Limited vaccine supply could thwart Canada's efforts to contain monkeypox
CBC
As an unprecedented global monkeypox outbreak keeps growing, Canada remains opaque about its vaccine stockpile — even as advocates and medical experts warn the country may lack enough supply to meet current demand, with many Canadians being offered just one round of what's typically a two-dose shot in order to stretch supplies.
Countries are also hastily procuring more vaccine shipments while a key manufacturer is striving to keep up with global orders, all to stop the spread of a virus that has struck more than 14,000 people globally so far this year.
"Every effort must be made to contain this infection," Dr. Rosamund Lewis, the World Health Organization's technical lead for monkeypox, told CBC News.
More than 600 cases of monkeypox virus, or MPXV, have been identified in Canada to date.

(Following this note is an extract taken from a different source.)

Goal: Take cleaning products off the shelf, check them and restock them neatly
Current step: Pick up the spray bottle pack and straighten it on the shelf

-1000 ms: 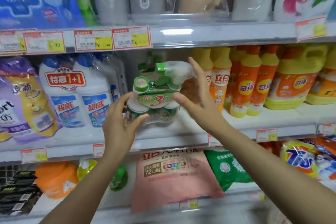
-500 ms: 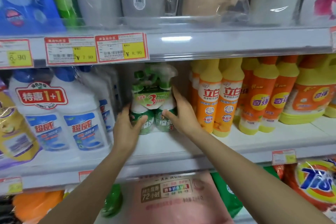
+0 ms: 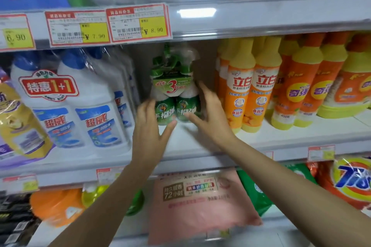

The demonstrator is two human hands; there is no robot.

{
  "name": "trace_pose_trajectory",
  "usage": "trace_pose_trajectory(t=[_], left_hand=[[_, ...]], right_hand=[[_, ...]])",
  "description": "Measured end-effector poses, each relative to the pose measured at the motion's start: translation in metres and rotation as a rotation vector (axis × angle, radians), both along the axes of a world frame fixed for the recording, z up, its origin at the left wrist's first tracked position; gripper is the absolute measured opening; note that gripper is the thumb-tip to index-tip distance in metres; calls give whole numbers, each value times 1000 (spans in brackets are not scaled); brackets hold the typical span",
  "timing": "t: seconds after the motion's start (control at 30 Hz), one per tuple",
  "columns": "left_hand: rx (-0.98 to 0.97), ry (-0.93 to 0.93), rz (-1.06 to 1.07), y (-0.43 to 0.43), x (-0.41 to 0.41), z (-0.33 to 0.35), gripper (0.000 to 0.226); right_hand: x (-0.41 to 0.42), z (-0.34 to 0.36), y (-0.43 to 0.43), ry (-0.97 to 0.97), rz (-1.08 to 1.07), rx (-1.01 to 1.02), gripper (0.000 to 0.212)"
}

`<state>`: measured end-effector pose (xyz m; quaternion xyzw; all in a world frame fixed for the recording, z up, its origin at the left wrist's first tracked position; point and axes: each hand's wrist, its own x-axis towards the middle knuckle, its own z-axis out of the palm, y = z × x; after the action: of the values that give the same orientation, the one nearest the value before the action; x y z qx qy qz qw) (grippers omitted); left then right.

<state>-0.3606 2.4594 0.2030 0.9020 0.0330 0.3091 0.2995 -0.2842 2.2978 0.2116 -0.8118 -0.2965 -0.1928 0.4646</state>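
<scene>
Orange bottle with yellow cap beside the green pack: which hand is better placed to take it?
Probably right: the right hand lies between the green shrink-wrapped pack and the orange yellow-capped bottle; the left hand is beyond the pack.

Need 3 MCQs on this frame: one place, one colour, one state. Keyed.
1. Where is the green three-pack? A top shelf; B between white bottles and orange dish-soap bottles; C bottom shelf.
2. White bottles' cap colour? A red; B yellow; C blue.
3. The pack is: A upright on the shelf; B lying flat; C held aloft.
1B: those rows flank it. 2C: blue caps show. 3A: its base sits on the shelf, left hand and right hand open beside it.
</scene>
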Motion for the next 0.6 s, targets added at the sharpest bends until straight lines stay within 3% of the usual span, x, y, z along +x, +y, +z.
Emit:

An often painful, lengthy illness, which remains contagious until lesions are fully healed, the current MPXV outbreak is overwhelmingly affecting men who have sex with men, though the virus is typically known for infecting people more broadly, including women and children.
Decades after the end of widespread smallpox vaccination — which offered cross-protection against this virus as well — there is now a "large pool of susceptible people all around the world," Lewis said.
So will enough people gain protection in time to stop these outbreaks and prevent MPXV from taking hold? Some medical experts are hopeful — but given the concern around vaccine supply as cases continue to rise in Canada and the world, others aren't so sure this virus will be contained.
As MPXV cases rose in Canada in recent weeks, so did the number of vaccines being offered.
In major cities in Ontario and Quebec, which have experienced roughly 90 per cent of the country's monkeypox cases, more than 20,000 shots have been doled out so far.
One front-line physician in Toronto told CBC News that while new patients with the virus keep seeking treatment, demand for the shots is starting to slow.
"We did have excellent uptake, right at the start of the vaccine rollout in May and June, but we need to continue to scale it up," said Dr. Darrell Tan, an infectious disease specialist at St. Michael's Hospital who is currently treating about 10 MPXV patients.
It's too early to say if cases will stabilize, and for now vaccine supply appears to be limited, he said, adding it would be "devastating" if these outbreaks aren't contained and the virus establishes itself long-term within sexual networks.
In B.C., where there are now 40 confirmed cases and counting, vaccines are being distributed at men's health clinics and bathhouses in Vancouver. There, local officials warned demand is already far outpacing the supply provided through the federal stockpile.
"We have big outbreaks happening in Toronto and in Montreal, and so they've requested big amounts of vaccines," Dr. Mark Lysyshyn, deputy chief medical health officer with Vancouver Coastal Health, told CBC News in mid-July. "We have a smaller outbreak here, but we want to avoid getting into the situation that they're seeing there."